How to use Flink on an EMR cluster to resumably write data to the OSS-HDFS service - Object Storage Service

The resumable writing feature allows data to be written to storage media using EXACTLY_ONCE semantics. This topic describes how to use Apache Flink on an E-MapReduce (EMR) cluster to write data to OSS-HDFS in a resumable manner.

Prerequisites

OSS-HDFS is enabled for a bucket and permissions are granted to a RAM role to access OSS-HDFS. For more information, see Enable OSS-HDFS and grant access permissions.
By default, an Alibaba Cloud account has the permissions to connect EMR clusters to OSS-HDFS and perform common operations related to OSS-HDFS. A RAM user that is granted the required permissions is created. If you want to use a RAM user to connect EMR clusters to OSS-HDFS, the RAM user must have the required permissions.

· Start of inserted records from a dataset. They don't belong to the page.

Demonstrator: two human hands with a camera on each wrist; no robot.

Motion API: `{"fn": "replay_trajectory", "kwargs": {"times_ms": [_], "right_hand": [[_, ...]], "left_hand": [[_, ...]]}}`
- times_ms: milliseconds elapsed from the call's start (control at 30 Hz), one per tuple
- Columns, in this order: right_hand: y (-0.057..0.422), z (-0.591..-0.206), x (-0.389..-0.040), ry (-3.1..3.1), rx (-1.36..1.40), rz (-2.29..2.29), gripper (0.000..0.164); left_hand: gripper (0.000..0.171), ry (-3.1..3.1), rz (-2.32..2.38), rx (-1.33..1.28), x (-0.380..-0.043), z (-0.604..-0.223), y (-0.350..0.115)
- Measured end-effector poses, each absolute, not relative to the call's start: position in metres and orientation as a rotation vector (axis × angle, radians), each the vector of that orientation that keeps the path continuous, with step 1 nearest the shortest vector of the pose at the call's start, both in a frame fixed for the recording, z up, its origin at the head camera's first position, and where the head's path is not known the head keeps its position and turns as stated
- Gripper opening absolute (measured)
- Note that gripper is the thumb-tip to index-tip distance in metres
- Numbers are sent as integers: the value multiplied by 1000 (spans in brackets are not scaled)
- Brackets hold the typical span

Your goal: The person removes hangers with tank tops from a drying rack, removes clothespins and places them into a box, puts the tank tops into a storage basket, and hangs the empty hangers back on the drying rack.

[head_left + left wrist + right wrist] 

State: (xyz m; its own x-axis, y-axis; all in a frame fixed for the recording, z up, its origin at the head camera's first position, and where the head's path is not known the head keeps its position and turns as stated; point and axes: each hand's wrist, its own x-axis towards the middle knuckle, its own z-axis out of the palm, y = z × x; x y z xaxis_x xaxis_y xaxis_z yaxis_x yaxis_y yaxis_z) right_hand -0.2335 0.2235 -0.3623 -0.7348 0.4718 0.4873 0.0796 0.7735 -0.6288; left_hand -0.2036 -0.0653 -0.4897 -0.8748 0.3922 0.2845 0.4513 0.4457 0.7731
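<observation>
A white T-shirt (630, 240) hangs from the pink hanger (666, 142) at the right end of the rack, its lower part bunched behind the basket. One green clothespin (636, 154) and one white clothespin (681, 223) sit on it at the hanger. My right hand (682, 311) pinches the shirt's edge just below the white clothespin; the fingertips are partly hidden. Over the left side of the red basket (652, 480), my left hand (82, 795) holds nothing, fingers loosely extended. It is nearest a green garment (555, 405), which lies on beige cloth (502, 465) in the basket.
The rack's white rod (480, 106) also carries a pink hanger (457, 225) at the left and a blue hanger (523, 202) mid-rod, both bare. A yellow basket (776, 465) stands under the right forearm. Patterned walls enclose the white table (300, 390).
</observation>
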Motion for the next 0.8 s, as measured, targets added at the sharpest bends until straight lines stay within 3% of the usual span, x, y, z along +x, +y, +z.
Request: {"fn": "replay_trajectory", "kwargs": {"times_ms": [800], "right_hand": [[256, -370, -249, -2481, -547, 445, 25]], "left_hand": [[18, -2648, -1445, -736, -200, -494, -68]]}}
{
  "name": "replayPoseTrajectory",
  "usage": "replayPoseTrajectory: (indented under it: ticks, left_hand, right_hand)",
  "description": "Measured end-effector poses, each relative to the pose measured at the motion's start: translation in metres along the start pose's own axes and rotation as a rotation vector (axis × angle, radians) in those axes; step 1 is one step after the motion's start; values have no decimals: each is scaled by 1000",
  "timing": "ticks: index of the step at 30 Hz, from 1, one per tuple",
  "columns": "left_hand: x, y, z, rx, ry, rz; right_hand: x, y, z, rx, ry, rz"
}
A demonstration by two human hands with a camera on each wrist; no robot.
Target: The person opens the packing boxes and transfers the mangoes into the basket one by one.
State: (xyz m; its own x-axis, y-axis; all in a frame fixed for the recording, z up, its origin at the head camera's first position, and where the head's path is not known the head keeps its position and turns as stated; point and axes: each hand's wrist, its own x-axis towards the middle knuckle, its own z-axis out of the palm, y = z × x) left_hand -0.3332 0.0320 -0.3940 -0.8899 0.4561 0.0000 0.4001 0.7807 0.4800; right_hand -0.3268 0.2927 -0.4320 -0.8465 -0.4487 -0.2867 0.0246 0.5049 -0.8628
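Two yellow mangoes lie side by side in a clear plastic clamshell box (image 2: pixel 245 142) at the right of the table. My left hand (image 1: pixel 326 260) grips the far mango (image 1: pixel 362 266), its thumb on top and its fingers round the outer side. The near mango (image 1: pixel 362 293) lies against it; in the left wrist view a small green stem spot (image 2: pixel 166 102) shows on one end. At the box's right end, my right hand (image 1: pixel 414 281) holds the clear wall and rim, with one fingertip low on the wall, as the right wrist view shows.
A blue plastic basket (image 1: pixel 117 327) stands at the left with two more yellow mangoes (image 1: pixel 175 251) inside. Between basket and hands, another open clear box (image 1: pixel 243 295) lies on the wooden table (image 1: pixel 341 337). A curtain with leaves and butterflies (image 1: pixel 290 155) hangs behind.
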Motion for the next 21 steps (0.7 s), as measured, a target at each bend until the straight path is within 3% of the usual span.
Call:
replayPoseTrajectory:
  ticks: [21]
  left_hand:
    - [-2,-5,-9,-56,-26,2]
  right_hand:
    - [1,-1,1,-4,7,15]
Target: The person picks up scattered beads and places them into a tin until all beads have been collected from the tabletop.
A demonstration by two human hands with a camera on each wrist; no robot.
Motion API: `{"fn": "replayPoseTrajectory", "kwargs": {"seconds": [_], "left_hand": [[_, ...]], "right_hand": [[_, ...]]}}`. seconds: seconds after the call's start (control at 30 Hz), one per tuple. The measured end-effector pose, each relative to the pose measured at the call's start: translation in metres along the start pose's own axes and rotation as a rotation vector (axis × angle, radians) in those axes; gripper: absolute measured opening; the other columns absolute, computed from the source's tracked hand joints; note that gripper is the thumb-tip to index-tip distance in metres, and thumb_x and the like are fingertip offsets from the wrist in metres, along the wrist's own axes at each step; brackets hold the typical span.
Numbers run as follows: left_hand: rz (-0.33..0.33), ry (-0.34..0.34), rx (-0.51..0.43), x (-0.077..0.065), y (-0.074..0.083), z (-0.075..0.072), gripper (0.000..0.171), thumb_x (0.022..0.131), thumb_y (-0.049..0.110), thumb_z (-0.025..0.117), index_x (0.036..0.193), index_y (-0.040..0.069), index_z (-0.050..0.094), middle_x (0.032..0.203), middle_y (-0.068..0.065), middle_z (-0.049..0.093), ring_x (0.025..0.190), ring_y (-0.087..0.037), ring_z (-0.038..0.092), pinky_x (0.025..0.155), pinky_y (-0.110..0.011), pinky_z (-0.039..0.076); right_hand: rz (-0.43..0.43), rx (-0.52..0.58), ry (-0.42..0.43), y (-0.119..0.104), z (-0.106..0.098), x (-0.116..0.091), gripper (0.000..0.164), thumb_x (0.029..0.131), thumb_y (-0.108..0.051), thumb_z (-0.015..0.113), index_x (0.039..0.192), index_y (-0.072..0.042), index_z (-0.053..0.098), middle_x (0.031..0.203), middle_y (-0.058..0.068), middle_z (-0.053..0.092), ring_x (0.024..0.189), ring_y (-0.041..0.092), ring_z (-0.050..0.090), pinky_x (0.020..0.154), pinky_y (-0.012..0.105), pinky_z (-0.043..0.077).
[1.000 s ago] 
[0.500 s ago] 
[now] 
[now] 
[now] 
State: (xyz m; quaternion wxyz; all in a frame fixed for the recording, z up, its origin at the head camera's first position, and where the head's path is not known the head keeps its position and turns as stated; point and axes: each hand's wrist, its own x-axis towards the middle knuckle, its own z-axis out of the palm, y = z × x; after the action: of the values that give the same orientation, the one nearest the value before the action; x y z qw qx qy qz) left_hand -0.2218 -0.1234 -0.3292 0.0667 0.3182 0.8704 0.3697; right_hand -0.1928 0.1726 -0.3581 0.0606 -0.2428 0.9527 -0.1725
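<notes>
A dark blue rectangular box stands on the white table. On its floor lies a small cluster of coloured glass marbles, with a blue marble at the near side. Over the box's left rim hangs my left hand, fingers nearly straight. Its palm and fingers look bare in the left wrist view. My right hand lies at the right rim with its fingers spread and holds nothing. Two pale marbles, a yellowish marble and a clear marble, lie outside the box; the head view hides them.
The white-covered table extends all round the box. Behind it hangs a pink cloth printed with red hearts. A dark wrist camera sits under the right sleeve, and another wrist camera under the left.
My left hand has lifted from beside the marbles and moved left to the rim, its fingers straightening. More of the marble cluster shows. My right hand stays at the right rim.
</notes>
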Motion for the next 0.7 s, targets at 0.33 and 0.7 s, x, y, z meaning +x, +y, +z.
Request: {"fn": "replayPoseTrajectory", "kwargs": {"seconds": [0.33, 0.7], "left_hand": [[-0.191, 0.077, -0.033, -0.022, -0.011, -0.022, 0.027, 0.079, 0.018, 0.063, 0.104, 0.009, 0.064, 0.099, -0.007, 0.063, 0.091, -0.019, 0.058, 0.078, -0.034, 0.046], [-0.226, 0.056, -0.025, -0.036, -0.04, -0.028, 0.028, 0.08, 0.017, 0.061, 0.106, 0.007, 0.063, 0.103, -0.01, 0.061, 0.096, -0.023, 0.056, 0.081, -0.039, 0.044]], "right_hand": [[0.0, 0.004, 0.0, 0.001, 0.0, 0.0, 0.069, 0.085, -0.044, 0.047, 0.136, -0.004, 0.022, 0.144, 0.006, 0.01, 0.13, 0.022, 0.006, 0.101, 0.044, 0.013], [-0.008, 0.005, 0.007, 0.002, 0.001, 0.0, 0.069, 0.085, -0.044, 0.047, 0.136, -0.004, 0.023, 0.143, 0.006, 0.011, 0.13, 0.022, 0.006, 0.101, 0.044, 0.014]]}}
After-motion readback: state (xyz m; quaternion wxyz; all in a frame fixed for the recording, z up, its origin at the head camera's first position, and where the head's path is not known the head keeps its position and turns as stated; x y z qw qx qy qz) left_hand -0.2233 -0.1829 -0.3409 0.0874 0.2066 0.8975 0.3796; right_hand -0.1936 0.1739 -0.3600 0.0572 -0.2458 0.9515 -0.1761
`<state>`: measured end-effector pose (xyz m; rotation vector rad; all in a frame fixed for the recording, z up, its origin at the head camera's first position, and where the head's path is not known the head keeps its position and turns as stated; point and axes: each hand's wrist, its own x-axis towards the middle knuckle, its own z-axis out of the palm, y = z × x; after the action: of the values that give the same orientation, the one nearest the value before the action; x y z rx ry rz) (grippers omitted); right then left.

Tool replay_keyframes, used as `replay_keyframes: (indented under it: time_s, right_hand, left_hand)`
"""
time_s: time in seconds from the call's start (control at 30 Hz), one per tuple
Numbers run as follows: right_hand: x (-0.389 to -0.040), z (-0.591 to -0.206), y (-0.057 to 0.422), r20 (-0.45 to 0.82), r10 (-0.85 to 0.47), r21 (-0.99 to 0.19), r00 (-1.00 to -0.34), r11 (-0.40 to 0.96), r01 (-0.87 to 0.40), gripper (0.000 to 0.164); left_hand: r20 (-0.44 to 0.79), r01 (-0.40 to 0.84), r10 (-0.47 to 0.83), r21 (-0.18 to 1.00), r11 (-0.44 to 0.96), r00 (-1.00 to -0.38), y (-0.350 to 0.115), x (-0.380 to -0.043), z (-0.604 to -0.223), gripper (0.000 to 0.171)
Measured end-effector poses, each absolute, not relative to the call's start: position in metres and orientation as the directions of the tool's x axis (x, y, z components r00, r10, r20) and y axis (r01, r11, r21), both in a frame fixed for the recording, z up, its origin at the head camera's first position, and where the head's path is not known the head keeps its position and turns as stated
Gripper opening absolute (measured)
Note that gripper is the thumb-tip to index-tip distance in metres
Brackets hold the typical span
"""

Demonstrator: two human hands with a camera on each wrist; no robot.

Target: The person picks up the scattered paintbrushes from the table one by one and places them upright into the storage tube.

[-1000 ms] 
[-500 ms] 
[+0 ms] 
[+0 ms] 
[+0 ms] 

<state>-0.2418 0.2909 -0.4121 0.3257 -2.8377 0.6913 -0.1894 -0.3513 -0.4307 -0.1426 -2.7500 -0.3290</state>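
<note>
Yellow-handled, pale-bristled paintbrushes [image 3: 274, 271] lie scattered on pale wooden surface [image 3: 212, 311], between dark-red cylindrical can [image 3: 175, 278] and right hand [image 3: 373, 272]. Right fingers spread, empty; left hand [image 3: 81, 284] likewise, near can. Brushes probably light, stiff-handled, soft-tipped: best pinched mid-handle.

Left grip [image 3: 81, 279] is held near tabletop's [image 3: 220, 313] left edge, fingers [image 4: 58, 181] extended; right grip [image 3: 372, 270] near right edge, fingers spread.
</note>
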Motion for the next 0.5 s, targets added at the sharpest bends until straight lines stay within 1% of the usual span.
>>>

For more information, see Grant a RAM user permissions to connect EMR clusters to OSS-HDFS.

Example

General configurations
To write data to the OSS-HDFS service using EXACTLY_ONCE semantics, you must complete the following configurations:
1. Enable checkpoints for Flink.
  Example:
  1. Create a StreamExecutionEnvironment object as follows.
```
StreamExecutionEnvironment env = StreamExecutionEnvironment.getExecutionEnvironment();
```
  2. Run the following command to enable checkpoints.
```
env.enableCheckpointing(<userDefinedCheckpointInterval>, CheckpointingMode.EXACTLY_ONCE);
```
2. Use a data source that can be replayed, such as Kafka.
Simple usage
No extra dependencies are required. To write data, use a path that starts with the oss:// prefix and specify the bucket and Endpoint of the OSS-HDFS service.
1. Add a sink.
  The following example shows how to write a DataStream<String> object to the OSS-HDFS service.
```
String outputPath = "oss://{user-defined-oss-hdfs-bucket.oss-hdfs-endpoint}/{user-defined-dir}";
StreamingFileSink<String> sink = StreamingFileSink.forRowFormat(
        new Path(outputPath),
        new SimpleStringEncoder<String>("UTF-8")
).build();
outputStream.addSink(sink);
```
  Important
  The .{oss-hdfs-endpoint} part of the path is optional. If you omit this part, you must correctly configure the Endpoint of the OSS-HDFS service in the Flink or Hadoop component.
2. Use env.execute() to execute the Flink job.

(Optional) Configure custom settings

When you submit Flink jobs, you can configure custom parameters to enable or manage specific features.

The following sample code provides an example on how to use -yD to configure settings for Flink job submissions based on Yarn clusters.

<flink_home>/bin/flink run -m yarn-cluster -yD key1=value1 -yD key2=value2 ...

You can enable entropy injection. The entropy injection feature allows you to replace a specific string of the destination path with a random string. This way, written data is distributed to different partitions based on the specified paths to improve write performance.

To write data to OSS-HDFS, you must complete the following configurations:

oss.entropy.key=<user-defined-key>
oss.entropy.length=<user-defined-length>

When you write data to an object, the <user-defined-key> string in the write path is replaced by a random string. The length of the random string must be the same as the value of <user-defined-length>. The value of <user-defined-length> must be greater than 0.